The origins of Jerry were from a non-tropical low-pressure area over the central Atlantic on September 21. The system meandered for two days, gradually developing deeper convection and gaining organization. On September 23, the National Hurricane Center declared it a subtropical depression about 800 mi southeast of Cape Race, Newfoundland, as a warm core had developed but the system was still involved with an upper-level low, and its strongest winds were well removed from the center. Early on September 23, both satellite estimates and QuikScat data determined that the depression had strengthened into Subtropical Storm Jerry, despite the lack of a well-defined inner core.

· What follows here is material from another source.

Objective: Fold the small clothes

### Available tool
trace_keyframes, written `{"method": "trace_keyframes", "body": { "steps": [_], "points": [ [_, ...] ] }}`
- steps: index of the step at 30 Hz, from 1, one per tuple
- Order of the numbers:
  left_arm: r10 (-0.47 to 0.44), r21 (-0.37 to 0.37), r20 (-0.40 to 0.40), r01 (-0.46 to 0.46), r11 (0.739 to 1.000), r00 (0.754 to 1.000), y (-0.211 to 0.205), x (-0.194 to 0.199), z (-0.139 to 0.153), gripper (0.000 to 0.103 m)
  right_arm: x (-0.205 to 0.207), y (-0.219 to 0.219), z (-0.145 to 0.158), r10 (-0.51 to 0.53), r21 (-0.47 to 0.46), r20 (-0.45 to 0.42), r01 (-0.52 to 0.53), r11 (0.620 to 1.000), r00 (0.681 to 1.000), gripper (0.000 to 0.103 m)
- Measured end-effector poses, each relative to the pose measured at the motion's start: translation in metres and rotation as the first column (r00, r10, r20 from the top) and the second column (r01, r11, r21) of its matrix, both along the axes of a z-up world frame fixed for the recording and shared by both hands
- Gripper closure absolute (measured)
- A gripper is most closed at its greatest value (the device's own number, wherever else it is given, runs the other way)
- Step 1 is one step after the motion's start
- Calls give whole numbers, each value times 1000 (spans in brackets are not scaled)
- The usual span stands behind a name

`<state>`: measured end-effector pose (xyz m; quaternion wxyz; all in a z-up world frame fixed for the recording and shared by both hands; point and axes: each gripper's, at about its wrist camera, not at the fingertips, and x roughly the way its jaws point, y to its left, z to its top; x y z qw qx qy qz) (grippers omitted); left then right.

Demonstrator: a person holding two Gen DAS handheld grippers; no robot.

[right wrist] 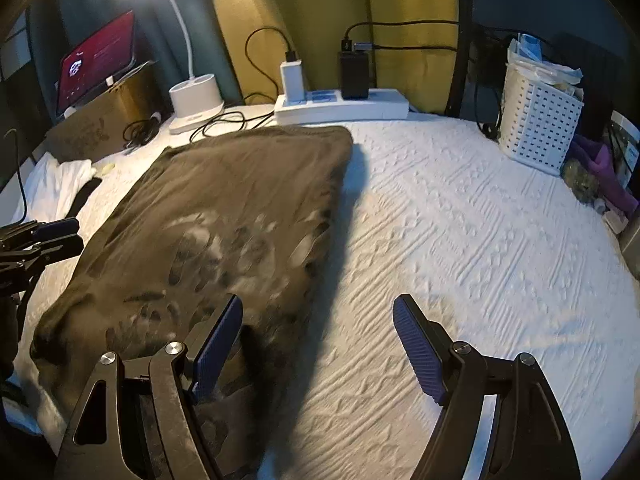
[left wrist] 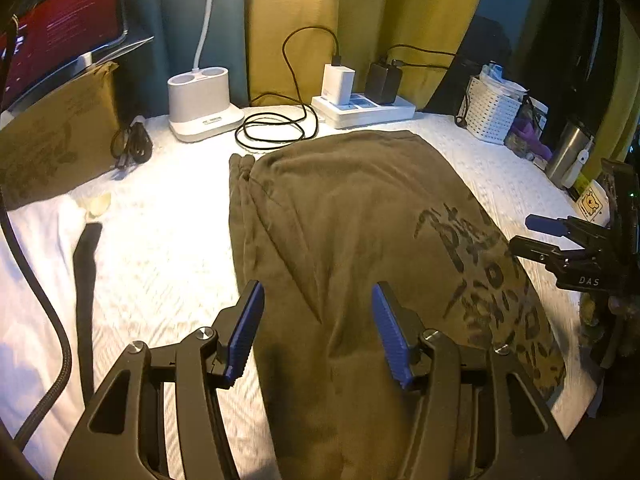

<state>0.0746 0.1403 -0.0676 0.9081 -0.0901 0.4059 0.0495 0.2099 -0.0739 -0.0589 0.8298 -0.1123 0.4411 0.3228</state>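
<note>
An olive-brown garment (left wrist: 352,208) with a dark print lies folded lengthwise on the white textured sheet (left wrist: 168,240). My left gripper (left wrist: 317,286) hovers open over its near end, with the cloth below the blue pads and not pinched. It also shows at the left edge of the right wrist view as the left gripper (right wrist: 74,236). My right gripper (right wrist: 319,300) stands open over the garment (right wrist: 224,200) at its right edge, one finger above the cloth and the other above the bare sheet (right wrist: 460,240). Nothing is held. The right gripper (left wrist: 524,234) appears at the far right of the left wrist view.
Along the back stand a lamp base (left wrist: 200,100), a power strip (left wrist: 364,110) with chargers and a coiled black cable (left wrist: 272,128). A cardboard box (left wrist: 52,136) and a screen (left wrist: 60,32) are at left, a white basket (right wrist: 540,120) at right. A black strip (left wrist: 86,280) lies left of the garment.
</note>
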Motion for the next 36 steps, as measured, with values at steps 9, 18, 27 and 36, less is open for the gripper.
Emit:
{"method": "trace_keyframes", "body": {
  "steps": [9, 18, 27, 36],
  "points": [
    [15, -25, 29, -14, 1000, 999, 22, 35, 3, 25, 35, 8, 0, -12, -13, -2, 12, 1000, 1000, 24],
    [22, -60, 31, -20, 998, 999, 51, 80, -9, 21, 65, 25, -3, -11, -29, 0, 11, 1000, 1000, 24],
    [0, -94, 2, 0, 996, 1000, 64, 104, -26, 21, 87, 43, -14, 2, -17, -23, -2, 1000, 1000, 24],
    [-28, 18, -42, 29, 999, 999, 47, 119, -36, 13, 115, 66, -28, 22, 33, -73, -19, 999, 997, 24]
  ]
}}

The storm slowly acquired tropical characteristics including a better-defined warm core, and Jerry became fully tropical that evening as a weak and sheared tropical storm with 40 mph (65 km/h) winds over a small radius, as well as a minimum pressure of 1003 mbar Jerry accelerated northeastward over cooler waters with sea surface temperatures below 75 °F. On September 24, it weakened to a tropical depression ahead of a powerful cold front with little deep convection remaining in the system. That evening, a QuikScat pass determined that Jerry opened up into a trough, which was being absorbed into the larger frontal system, while located about 620 mi east-southeast of Cape Race, Newfoundland. It completely dissipated by early on September 25.

===Hurricane Karen===

A very large tropical wave accompanied by a large envelope of low pressure emerged from the coast of Africa on September 21. As it moved westward, deep convection gradually increased over the disturbance as its broad low-level circulation became better-defined. By September 24, as the system traveled northwestward it organized enough to become a tropical depression. Six hours later the depression was upgraded to Tropical Storm Karen. Karen's organization and intensity remained steady for the next day. Early on September 26, however, the storm strengthened significantly. In post-operational analysis, the cyclone was determined to have reached hurricane-strength for about twelve hours, peaking with winds of 75 mph (120 km/h) and a minimum pressure of 998 mbar.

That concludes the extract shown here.